Thursday, January 15, 2009

When Your Meds Fail - Is Heidi Klum Lying?


Your life isn't going right. Your doctor diagnoses you with clinical depression and prescribes an antidepressant. The antidepressant doesn't work or partially works or makes you feel worse. What now?

The American Psychiatric Association in its 2000 Practice Guideline for treating depression suggests going with a different antidepressant. This recommendation is backed up by the NIMH-underwritten STAR*D clinical trial results of 2006.

Fine, but what about if your second antidepressant fails? The APA recommends keep trying, but STAR*D shows the success rates drop off dramatically at this stage. What gives?

For one, it may be time to revisit the diagnosis. Psychiatric treatment guidelines are based on the fallacy that your doctor has nailed your diagnosis on the first try. But, more commonly, those of us with bipolar tend to first get misdiagnosed with depression.

Even those correctly diagnosed with depression may be out of luck. Psychiatry tends to treat all depressions as alike, with one-size-fits-all antidepressants. There is, for instance, a clear distinction between chronic and recurrent depression, and a body of expert opinion that says antidepressants may be problematic for the latter.

This distinction is way too subtle for your average psychiatrist. But eventually they may wise up and try a bipolar diagnosis and prescribe a mood stabilizer (or antipsychotic). But what if a series of trials on mood stabilizers fail? Or only yields partial results? What now?

Way too many of us are struggling. Check out the poll at the top left corner of this page. At the time of writing this, of 58 people who have responded so far, 25 say they are stable but not well and 12 that they're in crisis or close to crisis. Only eight are where they want to be or feel better than they ever could have imagined.

This is where the frustrated clinician often starts blaming the patient. The meds are supposed to work. That pharm rep who looks like Heidi Klum said these meds work, and she wouldn't be lying, right? It has to be your fault.

Time to revisit the diagnosis? Again?

More in my next blog ...

Further reading from mcmanweb: When Your Second Antidepressant Fails

2 comments:

Anonymous said...

Tell me about it---I've been on one or another SSRIs or combos since 1999---and now they tell me I have bipolar 2. Hey--before I got too sick to feel I could work safely (2002), I was an RN and not too bad at it. I had never heard of Bipolar 2 until two weeks ago I went to see my psych people because I felt like I was crawling out of my skin and wished it would happen faster so I could be done with it. Of course I looked it up--then I wondered where the hidden cameras were in my house because so much of it was describing me. Oh well, I guess sometimes you live in the era of "stone knives and bearskins."

John McManamy said...

Hey, Anonymous. Your RN wisdom is your best weapon here, as you're no stranger to medical research or to standing up to doctors.

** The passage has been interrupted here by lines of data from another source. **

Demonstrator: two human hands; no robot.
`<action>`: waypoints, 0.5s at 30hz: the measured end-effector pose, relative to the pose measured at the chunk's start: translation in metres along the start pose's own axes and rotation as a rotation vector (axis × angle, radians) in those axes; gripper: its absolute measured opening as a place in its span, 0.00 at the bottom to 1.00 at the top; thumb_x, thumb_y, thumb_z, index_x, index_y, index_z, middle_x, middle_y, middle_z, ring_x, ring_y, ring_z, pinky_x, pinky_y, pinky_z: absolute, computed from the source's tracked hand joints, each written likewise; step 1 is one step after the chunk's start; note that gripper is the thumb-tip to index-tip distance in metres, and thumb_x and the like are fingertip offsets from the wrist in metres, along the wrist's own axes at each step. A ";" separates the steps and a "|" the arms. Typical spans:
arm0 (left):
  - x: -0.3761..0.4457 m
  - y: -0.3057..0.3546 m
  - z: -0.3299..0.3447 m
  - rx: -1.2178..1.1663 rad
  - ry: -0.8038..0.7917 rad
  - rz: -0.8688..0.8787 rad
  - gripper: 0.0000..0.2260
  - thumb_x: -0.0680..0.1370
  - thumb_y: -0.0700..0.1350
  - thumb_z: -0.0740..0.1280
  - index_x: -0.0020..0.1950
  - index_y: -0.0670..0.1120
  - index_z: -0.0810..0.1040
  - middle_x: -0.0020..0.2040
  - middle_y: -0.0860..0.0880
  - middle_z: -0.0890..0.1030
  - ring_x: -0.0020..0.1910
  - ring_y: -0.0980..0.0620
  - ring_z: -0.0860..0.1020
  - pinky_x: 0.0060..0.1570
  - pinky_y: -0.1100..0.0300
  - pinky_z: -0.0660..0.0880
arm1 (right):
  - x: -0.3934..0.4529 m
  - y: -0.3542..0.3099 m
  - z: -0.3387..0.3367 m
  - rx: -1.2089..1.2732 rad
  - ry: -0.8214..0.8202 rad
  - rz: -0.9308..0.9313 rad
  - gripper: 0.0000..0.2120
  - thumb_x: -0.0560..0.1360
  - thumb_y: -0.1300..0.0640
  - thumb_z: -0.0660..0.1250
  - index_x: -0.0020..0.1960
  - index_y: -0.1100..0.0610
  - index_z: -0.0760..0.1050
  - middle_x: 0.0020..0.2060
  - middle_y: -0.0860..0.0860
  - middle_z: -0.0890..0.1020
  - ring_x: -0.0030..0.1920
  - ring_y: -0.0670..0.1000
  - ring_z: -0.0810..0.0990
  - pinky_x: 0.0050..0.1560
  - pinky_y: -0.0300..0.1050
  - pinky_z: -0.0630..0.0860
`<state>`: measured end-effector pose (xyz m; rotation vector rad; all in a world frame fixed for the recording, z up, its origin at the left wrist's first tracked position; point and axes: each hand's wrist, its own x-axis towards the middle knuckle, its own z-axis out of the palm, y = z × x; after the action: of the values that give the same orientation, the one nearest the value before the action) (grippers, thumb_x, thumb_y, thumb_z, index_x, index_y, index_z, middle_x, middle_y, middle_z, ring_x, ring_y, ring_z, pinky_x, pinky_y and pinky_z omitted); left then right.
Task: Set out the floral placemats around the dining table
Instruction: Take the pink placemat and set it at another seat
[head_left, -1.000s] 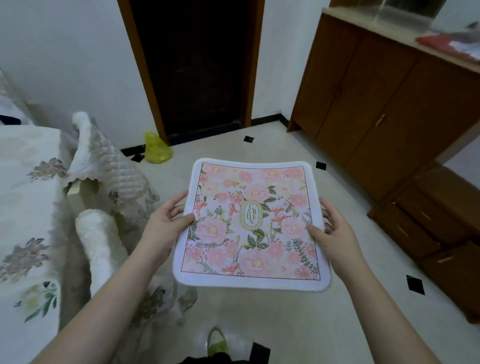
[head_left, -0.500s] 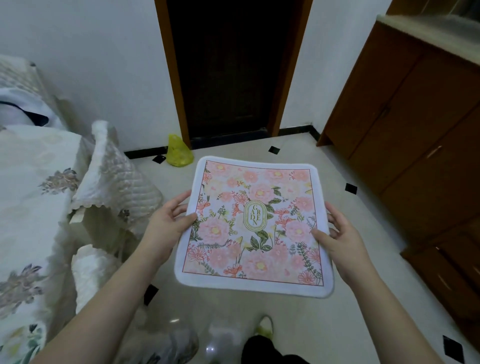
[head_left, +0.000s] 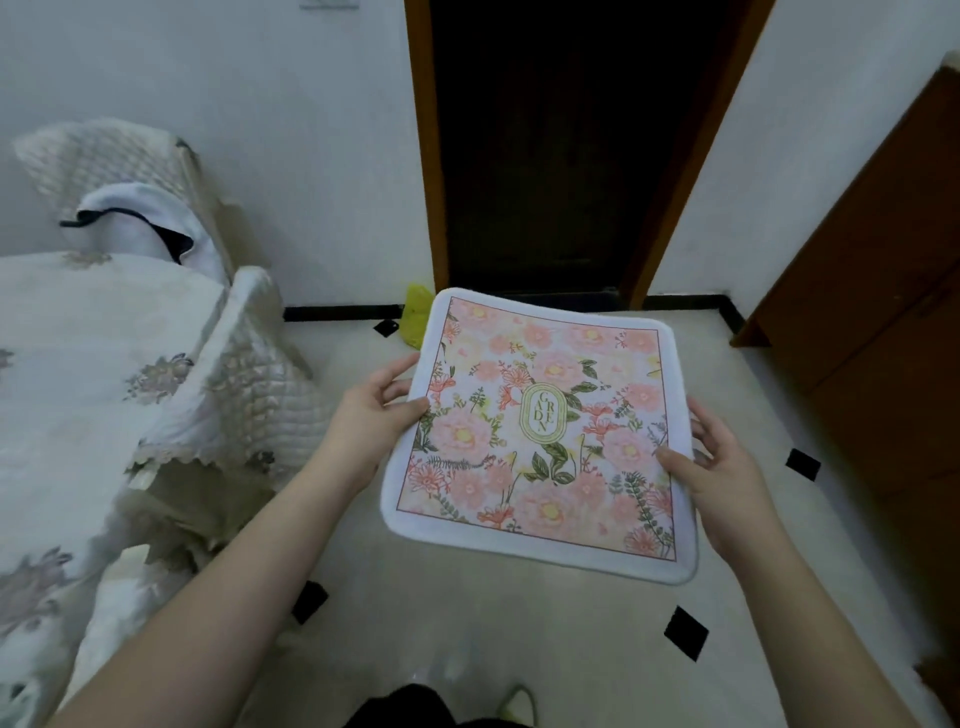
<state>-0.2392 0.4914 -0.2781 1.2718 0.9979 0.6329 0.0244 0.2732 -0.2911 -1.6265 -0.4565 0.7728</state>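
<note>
Placemat (head_left: 540, 436) hangs over the floor, pinched at its left edge by our left hand (head_left: 371, 421) and right edge by our right hand (head_left: 727, 478); its limp far corners could sag and fold.

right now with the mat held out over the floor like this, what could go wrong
The floral placemat is held only at its side edges, the left hand and right hand each pinching with a thumb on top. Its near right corner already droops, so it might sag or slip to the floor. It also hides the floor ahead, and the quilted chair cover juts out at the left, so a stumble or snag seems possible.
</note>
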 end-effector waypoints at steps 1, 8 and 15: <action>0.004 0.001 -0.003 -0.004 0.019 -0.001 0.24 0.77 0.33 0.68 0.68 0.55 0.75 0.53 0.46 0.85 0.47 0.43 0.85 0.46 0.44 0.82 | 0.011 -0.003 0.004 -0.002 -0.021 -0.004 0.28 0.77 0.68 0.67 0.66 0.40 0.71 0.56 0.45 0.79 0.50 0.51 0.84 0.42 0.56 0.84; 0.040 0.003 -0.040 -0.065 0.164 -0.029 0.24 0.77 0.32 0.68 0.69 0.53 0.74 0.53 0.44 0.85 0.46 0.42 0.85 0.41 0.48 0.83 | 0.083 -0.014 0.057 -0.011 -0.181 -0.015 0.29 0.77 0.68 0.67 0.70 0.43 0.70 0.58 0.47 0.80 0.54 0.54 0.83 0.46 0.60 0.83; 0.093 0.004 -0.098 -0.121 0.275 -0.018 0.24 0.77 0.32 0.67 0.69 0.51 0.75 0.53 0.45 0.85 0.46 0.40 0.85 0.44 0.45 0.83 | 0.152 -0.038 0.140 -0.075 -0.293 -0.044 0.26 0.76 0.68 0.67 0.67 0.43 0.72 0.56 0.47 0.80 0.50 0.51 0.84 0.43 0.55 0.84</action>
<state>-0.2818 0.6178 -0.2971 1.0868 1.1763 0.8573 0.0373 0.4828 -0.2978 -1.5718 -0.7347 0.9751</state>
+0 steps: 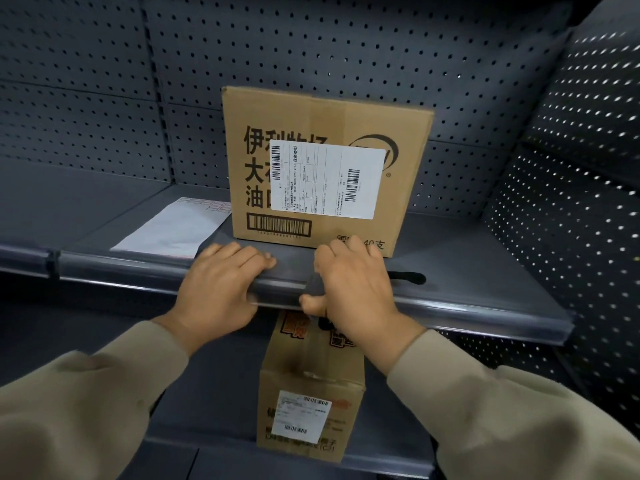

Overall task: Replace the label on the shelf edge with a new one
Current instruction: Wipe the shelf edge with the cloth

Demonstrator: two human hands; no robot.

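Both hands work the shelf edge [450, 306] in front of the big carton [325, 168]. The left hand [221, 289] lies flat, fingers together; the right hand [353, 289] pinches a dark label [313, 287] there. Whether it's old or new, I cannot tell; the swap looks unfinished.

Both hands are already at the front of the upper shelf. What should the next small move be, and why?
Probably slide the dark label out of the shelf edge strip. The right hand pinches it between thumb below and fingers above, while the left hand lies over the strip beside it, apparently steadying it. The label seems still seated.
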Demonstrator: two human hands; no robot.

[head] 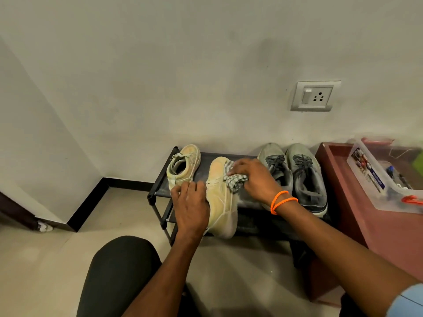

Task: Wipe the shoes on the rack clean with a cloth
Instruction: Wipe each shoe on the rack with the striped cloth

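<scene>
Rack [160, 191], black, low, against wall: landmark. Beige shoe [184, 164] on rack's left end, toe to wall. Left hand [191, 202] at rack's front edge, fingers curled over inner side of second beige shoe [220, 195], steadying it mid-rack, heel overhanging front. Right hand [250, 179] just right of it, fingers bunched round striped cloth [233, 179], pressing cloth onto shoe's upper. Grey pair [295, 177] on rack's right end. Maroon cabinet [375, 225] beside rack, plastic box [375, 197] on top.
</scene>
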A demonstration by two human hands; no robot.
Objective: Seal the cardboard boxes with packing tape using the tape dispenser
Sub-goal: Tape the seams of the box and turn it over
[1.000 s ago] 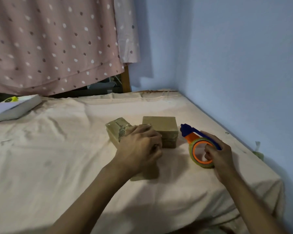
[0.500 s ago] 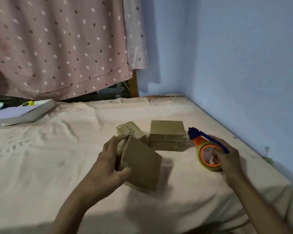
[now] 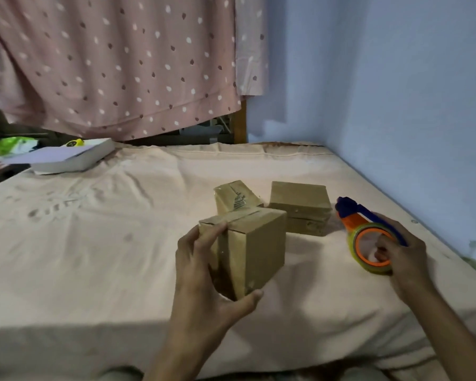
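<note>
My left hand (image 3: 204,273) grips a brown cardboard box (image 3: 256,248), tilted up on its lower edge, with the flap seam on its top face showing. Behind it lie two more boxes: a taped one (image 3: 235,198) with printed marks and a plain one (image 3: 300,207) to its right. My right hand (image 3: 401,257) holds the tape dispenser (image 3: 368,237), which has a blue handle, an orange hub and a clear tape roll, and rests on the sheet to the right of the boxes.
Everything sits on a bed with a peach sheet (image 3: 94,257). A thick white book (image 3: 69,159) lies at the far left edge. A blue wall (image 3: 410,105) runs along the right side, and a dotted pink curtain (image 3: 116,64) hangs behind.
My left hand has lifted the near box from flat on the sheet and turned it upright. The right hand keeps the dispenser in the same spot.
</note>
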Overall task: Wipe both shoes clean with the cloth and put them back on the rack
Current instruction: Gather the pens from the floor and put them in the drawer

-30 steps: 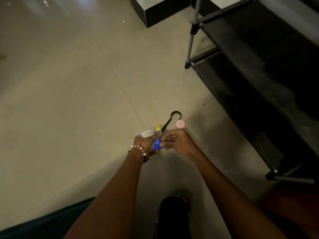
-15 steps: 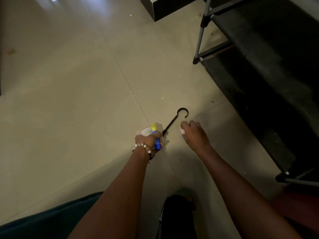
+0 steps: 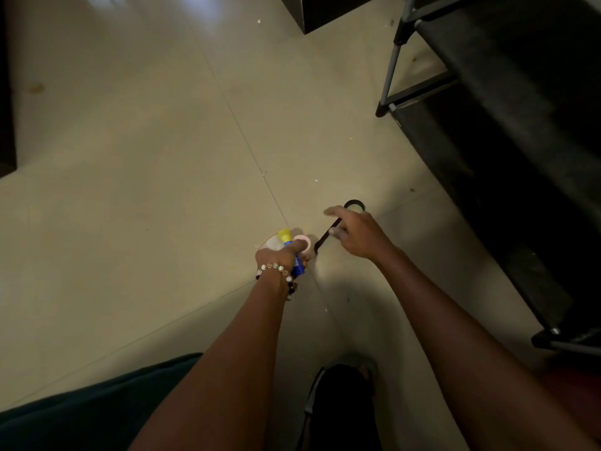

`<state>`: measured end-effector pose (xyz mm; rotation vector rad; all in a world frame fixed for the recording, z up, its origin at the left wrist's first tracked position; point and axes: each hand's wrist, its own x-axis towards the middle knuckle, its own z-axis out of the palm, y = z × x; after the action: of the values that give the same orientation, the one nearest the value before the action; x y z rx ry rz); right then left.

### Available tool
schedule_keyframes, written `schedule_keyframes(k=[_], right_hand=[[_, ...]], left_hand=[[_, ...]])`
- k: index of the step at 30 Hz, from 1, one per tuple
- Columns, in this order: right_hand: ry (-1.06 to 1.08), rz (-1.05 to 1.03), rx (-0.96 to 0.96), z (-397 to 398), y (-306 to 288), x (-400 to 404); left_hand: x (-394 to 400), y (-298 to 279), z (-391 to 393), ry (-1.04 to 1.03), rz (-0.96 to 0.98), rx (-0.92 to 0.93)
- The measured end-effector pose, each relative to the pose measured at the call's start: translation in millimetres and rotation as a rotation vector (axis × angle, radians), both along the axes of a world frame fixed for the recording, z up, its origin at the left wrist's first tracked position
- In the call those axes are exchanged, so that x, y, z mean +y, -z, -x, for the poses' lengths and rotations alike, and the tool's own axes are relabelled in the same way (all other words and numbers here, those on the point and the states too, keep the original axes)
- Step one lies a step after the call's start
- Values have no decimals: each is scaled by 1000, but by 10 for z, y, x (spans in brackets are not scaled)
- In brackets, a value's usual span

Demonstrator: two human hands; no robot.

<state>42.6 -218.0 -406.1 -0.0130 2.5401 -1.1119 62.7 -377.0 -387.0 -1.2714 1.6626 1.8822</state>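
Note:
My left hand (image 3: 282,257) grips a small blue tube with a yellow tip (image 3: 285,236), and a pink round cap (image 3: 303,239) sits at its thumb. A pale white item (image 3: 271,245) shows just beyond that hand; whether it is the cloth I cannot tell. My right hand (image 3: 355,232) hovers with relaxed, spread fingers over a black hook (image 3: 355,203) lying on the floor and holds nothing. A black shoe (image 3: 341,408) lies at the bottom centre, between my forearms. The dark shoe rack (image 3: 487,102) stands at the right.
Beige floor tiles (image 3: 146,190) spread to the left and ahead. A dark block with a white top (image 3: 325,11) sits at the top, next to the rack's grey metal leg (image 3: 390,60). Dark green cloth of my clothing (image 3: 81,408) fills the lower left corner.
The pink cap went from my right hand's fingers to my left hand's thumb, beside the tube. My right hand let go, opened and moved right over the hook.

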Motion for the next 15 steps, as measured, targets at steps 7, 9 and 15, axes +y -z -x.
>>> schedule_keyframes(k=[7,9,15], right_hand=[[-190,-489,-20,-100,212,-103],[15,-367,-76,-190,153,20],[714,279,-141,-258,-526,625]], left_hand=[[-47,76,-45,-19,37,20],[15,64,-49,-9,23,19],[404,-385,192,122,-70,106]])
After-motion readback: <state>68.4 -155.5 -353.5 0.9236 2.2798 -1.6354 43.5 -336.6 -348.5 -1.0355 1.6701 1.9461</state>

"Crawling out of my skin" is exactly how I describe the feeling of what happens when antidepressants are wrongly prescribed. Check out the article on my mcmanweb.com site, "Prozac Mania." Also: "Treating Bipolar Depression" and "Hard Depression - Soft Bipolar."

Too often, we're misdiagnosed with clinical depression. Then the meds we're put on make us feel worse. This isn't an antipsychiatry view. This is the message the best brains in psychiatry (Goodwin, Ghaemi, et al) have been preaching to their fellow psychiatrists.

The catch is that BP II is extremely hard to diagnose, and that "softer" (and unofficial forms) of BP are even more difficult to recognize.

Be encouraged. You're on the right track. Welcome to "Knowledge is Necessity." Keep checking in.